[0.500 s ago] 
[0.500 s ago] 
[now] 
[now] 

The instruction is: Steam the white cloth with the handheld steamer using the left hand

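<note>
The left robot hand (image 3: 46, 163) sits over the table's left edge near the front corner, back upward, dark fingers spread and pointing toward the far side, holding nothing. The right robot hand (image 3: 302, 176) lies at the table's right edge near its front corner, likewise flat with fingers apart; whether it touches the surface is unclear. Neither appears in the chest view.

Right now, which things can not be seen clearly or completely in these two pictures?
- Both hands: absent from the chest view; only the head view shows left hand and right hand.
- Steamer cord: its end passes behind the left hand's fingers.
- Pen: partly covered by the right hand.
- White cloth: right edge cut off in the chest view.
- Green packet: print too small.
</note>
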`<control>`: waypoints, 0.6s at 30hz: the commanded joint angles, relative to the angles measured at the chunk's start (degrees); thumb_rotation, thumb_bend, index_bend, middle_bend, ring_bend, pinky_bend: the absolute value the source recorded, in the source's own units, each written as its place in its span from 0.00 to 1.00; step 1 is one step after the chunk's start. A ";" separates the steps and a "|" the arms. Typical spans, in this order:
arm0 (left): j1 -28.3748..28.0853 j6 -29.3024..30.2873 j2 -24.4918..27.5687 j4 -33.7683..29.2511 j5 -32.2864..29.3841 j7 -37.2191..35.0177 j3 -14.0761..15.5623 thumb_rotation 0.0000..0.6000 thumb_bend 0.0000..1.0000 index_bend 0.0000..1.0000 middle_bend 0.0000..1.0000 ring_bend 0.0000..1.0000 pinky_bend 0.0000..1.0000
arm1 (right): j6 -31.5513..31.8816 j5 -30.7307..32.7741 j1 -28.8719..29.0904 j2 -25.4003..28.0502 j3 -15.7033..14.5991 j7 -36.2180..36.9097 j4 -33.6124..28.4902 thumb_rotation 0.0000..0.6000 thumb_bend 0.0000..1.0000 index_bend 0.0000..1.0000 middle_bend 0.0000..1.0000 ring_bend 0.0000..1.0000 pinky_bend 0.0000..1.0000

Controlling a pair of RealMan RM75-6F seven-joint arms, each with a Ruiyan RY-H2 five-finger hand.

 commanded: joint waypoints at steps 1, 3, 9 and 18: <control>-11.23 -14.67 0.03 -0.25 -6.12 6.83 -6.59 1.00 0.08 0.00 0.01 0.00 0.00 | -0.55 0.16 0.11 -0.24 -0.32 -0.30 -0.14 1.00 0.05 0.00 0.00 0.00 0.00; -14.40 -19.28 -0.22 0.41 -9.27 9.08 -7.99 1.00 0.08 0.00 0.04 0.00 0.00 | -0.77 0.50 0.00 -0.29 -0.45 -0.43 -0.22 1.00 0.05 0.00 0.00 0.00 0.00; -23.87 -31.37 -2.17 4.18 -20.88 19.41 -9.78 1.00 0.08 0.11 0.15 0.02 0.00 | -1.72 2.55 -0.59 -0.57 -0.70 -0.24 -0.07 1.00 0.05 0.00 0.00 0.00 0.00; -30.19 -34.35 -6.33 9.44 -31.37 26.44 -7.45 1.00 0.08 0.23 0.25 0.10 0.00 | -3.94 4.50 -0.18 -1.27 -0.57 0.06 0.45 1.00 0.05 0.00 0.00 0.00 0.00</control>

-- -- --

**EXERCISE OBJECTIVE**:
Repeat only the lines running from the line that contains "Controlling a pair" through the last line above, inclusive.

**RESULT FOR THIS EXERCISE**:
Controlling a pair of RealMan RM75-6F seven-joint arms, each with a Ruiyan RY-H2 five-finger hand.

 commanded: joint waypoints at steps 1, 3, 9 and 18: <control>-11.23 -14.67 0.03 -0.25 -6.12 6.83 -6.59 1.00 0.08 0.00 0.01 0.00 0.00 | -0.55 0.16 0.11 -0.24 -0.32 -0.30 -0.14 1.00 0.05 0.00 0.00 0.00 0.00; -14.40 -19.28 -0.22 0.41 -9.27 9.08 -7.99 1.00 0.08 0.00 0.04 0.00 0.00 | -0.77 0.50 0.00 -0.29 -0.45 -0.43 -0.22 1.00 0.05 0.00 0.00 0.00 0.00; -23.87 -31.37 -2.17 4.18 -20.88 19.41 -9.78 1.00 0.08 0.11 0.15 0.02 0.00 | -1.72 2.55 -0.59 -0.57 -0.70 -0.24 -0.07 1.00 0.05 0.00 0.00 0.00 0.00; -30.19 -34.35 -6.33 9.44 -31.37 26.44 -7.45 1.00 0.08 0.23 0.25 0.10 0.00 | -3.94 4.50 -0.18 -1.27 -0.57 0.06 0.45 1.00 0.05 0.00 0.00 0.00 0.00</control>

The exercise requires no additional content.